La contessa volvió a agitar la mano.

– Es el tono. En realidad, las palabras no dicen nada; es el tono, la inflexión, la insinuación que se transparente bajo la observación más inocente.

– ¿Hace tiempo que ocurre esto?

– Guido -dijo ella, irguiendo la espalda-, no sé que ocurra nada de particular.

– Entonces, ¿cuánto hace que circulan esos comentarios?

– No sé, más de un año, quizá. Yo tardé en darme cuenta. O quizá la gente se abstenía de hacerlos delante de mí. Todos saben que no me gustan estas cosas.

– ¿Se ha dicho algo más?

– ¿A qué te refieres?

– A cuando murió su marido.

– No; nada que yo recuerde.

– ¿Nada?

– Guido -dijo ella inclinándose para ponerle en el brazo su mano cargada de sortijas-, por favor, procura recordar que yo no soy uno de tus sospechosos y no trates de hablarme como si lo fuera.

Él se sintió enrojecer y dijo rápidamente:

– Perdona. Perdona; se me olvida.

– Sí, Paola ya me lo dice.

– ¿Qué te dice?

– Lo importante que es para ti.

– ¿Lo importante que es qué?

– Tu concepto de la justicia.

– ¿Mi concepto?

– Ah, Guido, perdona. Me parece que ahora te he ofendido.

Él movió la cabeza negativamente, pero, antes de que pudiera preguntarle qué había querido decir con «su» concepto de la justicia, ella se levantó y dijo:

– Qué oscuro está ya.

Se acercó a una de las ventanas y se quedó de espaldas a él, como si hubiera olvidado su presencia, con las manos en la espalda. Brunetti la miraba: en aquel momento, con su vestido de seda cruda, sus zapatos de tacón alto, el pelo recogido en un moño impecable y su figura menuda y elegante, la contessa hubiera podido pasar a los ojos de cualquiera por una mujer joven.

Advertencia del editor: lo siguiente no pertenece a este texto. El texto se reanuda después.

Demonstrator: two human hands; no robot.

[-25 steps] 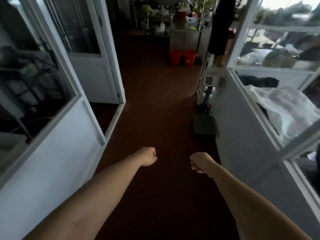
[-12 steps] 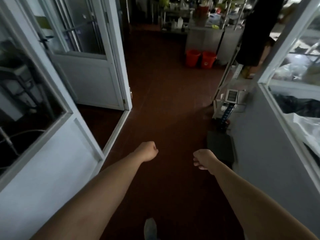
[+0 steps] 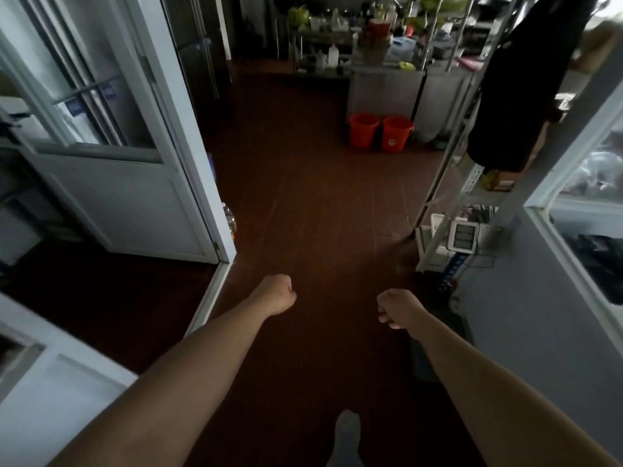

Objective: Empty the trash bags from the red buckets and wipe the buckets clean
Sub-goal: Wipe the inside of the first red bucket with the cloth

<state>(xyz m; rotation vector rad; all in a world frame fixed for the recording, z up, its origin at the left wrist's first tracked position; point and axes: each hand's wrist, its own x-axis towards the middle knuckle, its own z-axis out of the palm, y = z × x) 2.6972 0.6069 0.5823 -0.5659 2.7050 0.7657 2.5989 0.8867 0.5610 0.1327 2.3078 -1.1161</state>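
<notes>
Two red buckets stand side by side on the dark red floor far ahead, against a steel counter: the left bucket (image 3: 363, 130) and the right bucket (image 3: 396, 133). What lies inside them is too small and dark to tell. Both my arms stretch forward over the corridor floor. My left hand (image 3: 277, 294) is curled into a fist and holds nothing. My right hand (image 3: 396, 308) is also curled into a fist, empty. The buckets are several steps beyond both hands.
A white door (image 3: 141, 156) stands open on the left. At the right a metal rack (image 3: 451, 183) holds a scale display (image 3: 463, 234), with a dark garment (image 3: 519, 89) hanging above. A grey partition wall (image 3: 539, 315) runs along the right. My foot (image 3: 345, 436) shows below.
I have moved forward along the corridor; the buckets appear larger and nearer. Both fists stay curled and empty. My foot has come into view at the bottom.
</notes>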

Al cabo de un buen rato, ella se volvió mirando su reloj.

– Orazio y yo estamos invitados a cenar, Guido, así que, si no tienes más preguntas, iré a cambiarme.

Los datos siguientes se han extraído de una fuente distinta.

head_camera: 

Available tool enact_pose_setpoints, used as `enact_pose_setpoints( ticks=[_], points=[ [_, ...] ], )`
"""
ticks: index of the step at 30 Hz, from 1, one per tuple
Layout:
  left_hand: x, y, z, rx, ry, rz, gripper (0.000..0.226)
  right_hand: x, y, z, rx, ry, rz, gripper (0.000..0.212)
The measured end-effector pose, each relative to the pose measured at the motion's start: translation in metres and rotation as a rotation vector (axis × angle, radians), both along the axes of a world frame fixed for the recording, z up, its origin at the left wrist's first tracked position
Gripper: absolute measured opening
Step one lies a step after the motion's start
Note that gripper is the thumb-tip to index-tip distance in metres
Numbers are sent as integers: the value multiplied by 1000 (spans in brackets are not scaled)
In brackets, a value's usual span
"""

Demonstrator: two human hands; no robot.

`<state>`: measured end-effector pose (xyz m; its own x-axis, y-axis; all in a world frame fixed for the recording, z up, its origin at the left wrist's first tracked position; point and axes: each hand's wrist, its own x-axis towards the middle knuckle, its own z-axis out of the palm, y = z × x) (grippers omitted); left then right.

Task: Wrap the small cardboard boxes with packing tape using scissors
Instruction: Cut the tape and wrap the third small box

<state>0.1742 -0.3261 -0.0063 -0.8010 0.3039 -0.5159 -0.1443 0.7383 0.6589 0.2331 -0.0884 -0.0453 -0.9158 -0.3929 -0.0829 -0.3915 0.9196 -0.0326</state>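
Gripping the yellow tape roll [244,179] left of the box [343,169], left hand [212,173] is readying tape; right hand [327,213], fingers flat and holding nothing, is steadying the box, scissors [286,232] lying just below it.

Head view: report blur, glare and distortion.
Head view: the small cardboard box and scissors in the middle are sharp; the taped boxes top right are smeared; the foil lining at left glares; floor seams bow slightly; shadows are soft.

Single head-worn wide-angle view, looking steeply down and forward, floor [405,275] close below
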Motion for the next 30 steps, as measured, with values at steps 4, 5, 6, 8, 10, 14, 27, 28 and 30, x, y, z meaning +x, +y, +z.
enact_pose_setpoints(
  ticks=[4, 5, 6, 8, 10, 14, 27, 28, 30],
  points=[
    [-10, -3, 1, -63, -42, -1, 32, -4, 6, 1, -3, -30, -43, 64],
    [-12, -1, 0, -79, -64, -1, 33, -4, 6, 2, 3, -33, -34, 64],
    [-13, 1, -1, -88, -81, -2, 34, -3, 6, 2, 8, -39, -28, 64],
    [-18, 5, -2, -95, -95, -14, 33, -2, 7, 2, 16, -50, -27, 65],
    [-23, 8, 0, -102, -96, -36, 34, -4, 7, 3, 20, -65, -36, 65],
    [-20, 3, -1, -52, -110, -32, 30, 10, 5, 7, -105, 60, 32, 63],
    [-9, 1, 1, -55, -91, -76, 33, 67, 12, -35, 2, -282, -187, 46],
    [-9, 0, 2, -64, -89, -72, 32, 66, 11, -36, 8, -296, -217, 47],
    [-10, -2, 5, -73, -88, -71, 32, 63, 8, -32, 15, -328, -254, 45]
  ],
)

Brunetti se puso en pie y cruzó la habitación. Detrás de la contessa las embarcaciones iban y venían por el canal, en el que se reflejaba la luz de las ventanas de los edificios del otro lado. Quería decirle algo pero ella se le adelantó:

– Besos para Paola y los niños de nuestra parte. -Le dio una palmada en el brazo y salió de la habitación, dejándolo ante la vista del palazzo que un día sería suyo.